Exercise:
Locate the line bearing "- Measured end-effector" in the material below, then reproduce it and each following line up to and including the line bearing "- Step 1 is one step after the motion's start".

· · · ·

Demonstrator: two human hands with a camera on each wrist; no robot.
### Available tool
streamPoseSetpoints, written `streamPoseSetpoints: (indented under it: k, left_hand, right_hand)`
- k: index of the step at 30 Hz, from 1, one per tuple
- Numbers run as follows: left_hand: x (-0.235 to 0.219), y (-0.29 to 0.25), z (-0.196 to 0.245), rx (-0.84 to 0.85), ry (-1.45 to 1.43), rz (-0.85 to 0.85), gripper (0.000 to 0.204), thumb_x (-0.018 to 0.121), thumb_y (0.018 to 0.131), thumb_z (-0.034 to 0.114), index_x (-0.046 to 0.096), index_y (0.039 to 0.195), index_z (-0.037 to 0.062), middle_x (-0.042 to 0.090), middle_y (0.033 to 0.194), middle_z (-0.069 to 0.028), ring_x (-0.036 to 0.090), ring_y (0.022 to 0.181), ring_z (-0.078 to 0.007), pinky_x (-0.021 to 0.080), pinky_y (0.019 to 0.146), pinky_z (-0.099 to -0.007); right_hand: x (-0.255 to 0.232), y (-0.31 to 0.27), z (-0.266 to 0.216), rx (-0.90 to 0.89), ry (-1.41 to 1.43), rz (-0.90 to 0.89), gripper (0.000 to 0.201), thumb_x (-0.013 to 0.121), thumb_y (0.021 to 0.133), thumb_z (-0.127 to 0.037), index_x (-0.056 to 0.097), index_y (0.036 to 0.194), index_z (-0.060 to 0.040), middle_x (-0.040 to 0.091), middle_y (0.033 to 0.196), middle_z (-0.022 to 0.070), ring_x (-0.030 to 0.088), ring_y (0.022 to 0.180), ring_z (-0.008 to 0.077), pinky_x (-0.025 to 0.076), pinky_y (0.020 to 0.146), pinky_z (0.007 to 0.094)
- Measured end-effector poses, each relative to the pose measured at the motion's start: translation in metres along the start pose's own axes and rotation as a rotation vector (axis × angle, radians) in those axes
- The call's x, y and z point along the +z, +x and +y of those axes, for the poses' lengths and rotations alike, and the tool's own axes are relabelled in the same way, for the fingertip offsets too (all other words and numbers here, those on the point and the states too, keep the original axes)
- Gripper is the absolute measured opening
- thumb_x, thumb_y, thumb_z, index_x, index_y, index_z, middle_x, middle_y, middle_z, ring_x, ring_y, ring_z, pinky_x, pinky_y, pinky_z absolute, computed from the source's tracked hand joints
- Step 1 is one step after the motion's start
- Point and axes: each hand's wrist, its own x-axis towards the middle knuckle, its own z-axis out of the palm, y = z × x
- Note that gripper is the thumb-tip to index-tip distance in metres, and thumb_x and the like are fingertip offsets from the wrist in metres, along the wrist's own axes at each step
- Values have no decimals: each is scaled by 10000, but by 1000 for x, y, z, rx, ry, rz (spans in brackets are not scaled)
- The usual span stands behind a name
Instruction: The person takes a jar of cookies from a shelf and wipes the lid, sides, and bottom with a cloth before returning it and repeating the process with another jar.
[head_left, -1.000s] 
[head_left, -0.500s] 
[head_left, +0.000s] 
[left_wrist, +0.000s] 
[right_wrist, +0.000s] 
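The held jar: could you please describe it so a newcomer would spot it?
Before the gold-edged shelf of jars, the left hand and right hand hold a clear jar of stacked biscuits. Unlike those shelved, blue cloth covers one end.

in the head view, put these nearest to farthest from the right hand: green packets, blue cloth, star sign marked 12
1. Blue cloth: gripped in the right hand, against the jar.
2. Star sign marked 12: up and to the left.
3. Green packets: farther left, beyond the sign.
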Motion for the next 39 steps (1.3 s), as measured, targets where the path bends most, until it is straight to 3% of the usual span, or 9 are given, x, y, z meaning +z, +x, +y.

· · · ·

Solution to the problem:
- Measured end-effector poses, each relative to the pose measured at the motion's start: translation in metres along the start pose's own axes and rotation as a rotation vector (axis × angle, radians) in those axes
- The call's x, y and z point along the +z, +x and +y of those axes, for the poses' lengths and rotations alike, and the tool's own axes are relabelled in the same way, for the fingertip offsets too (all other words and numbers here, those on the point and the states too, keep the original axes)
- Gripper is the absolute measured opening
- thumb_x, thumb_y, thumb_z, index_x, index_y, index_z, middle_x, middle_y, middle_z, ring_x, ring_y, ring_z, pinky_x, pinky_y, pinky_z absolute, computed from the source's tracked hand joints
- Step 1 is one step after the motion's start

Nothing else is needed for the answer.